If you have a Vita Mix or other high powered, high speed blender, you can put everything in at once, blend well and serve. If you don’t have one, start out by putting the nuts, stevia (or soaked dates) and water into a blender. Blend well, put the resulting liquid through a strainer, and strain out the nut solids. Return the strained liquid into the blender with the rest of the ingredients, blend well and serve.

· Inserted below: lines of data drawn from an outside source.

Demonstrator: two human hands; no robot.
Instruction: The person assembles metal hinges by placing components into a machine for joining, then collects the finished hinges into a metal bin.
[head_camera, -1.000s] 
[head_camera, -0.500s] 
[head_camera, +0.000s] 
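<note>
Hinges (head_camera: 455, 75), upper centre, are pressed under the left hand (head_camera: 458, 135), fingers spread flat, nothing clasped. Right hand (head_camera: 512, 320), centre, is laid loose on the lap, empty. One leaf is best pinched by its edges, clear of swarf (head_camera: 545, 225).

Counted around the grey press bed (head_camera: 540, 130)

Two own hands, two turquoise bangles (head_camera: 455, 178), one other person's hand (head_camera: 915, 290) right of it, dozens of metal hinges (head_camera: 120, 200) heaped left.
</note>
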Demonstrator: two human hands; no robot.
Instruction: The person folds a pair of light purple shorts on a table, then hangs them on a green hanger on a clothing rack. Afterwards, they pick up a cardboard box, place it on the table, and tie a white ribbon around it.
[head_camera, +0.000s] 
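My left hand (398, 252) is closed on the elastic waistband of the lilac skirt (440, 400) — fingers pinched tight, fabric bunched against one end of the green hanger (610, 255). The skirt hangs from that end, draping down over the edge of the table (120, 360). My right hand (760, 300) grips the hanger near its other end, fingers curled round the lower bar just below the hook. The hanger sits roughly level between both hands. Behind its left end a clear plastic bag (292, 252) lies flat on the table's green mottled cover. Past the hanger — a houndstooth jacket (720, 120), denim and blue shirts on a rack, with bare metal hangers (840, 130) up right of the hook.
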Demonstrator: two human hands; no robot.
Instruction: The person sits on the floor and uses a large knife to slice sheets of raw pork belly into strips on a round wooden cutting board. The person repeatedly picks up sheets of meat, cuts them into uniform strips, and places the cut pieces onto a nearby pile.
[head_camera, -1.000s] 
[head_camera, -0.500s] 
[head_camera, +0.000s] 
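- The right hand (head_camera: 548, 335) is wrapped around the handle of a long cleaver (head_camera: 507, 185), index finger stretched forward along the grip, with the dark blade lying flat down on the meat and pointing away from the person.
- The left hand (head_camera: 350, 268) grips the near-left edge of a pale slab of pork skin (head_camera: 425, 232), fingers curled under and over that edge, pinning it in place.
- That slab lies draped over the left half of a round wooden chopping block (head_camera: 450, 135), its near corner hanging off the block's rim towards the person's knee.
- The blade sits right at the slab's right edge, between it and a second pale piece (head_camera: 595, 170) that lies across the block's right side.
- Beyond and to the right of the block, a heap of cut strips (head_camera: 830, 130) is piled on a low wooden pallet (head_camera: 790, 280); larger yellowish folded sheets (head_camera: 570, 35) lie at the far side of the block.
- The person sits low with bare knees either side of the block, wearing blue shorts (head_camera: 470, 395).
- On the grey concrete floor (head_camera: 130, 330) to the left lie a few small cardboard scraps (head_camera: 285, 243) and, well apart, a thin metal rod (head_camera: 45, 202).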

Per serving: 295 calories, 10 g fat, 1.5 g saturated fat, zero g cholesterol, 4 g protein, 51.5 g carbohydrates, 8.8 g fiber, 1.9 g omega 3 and 2.5 g omega 6. This recipe provides a 1.3 to 1 ratio of omega 6 to omega 3. It also provides 96 mcg of selenium.

Menu for Day 3
A blueberry smoothie for breakfast, lunch is vegan coleslaw with creamy cashew dressing (see April 16, 2009) with raw veggie-seed crackers (see April 23, 2009). I have a dinner meeting tonight at the Berkley faculty club so I’m hoping I can find something raw there but if I don’t, I will not stress. It’s important to do the best you can but when you get into a situation where it’s just going to be impossible. Just eat what’s there and get back on your cleanse the next morning!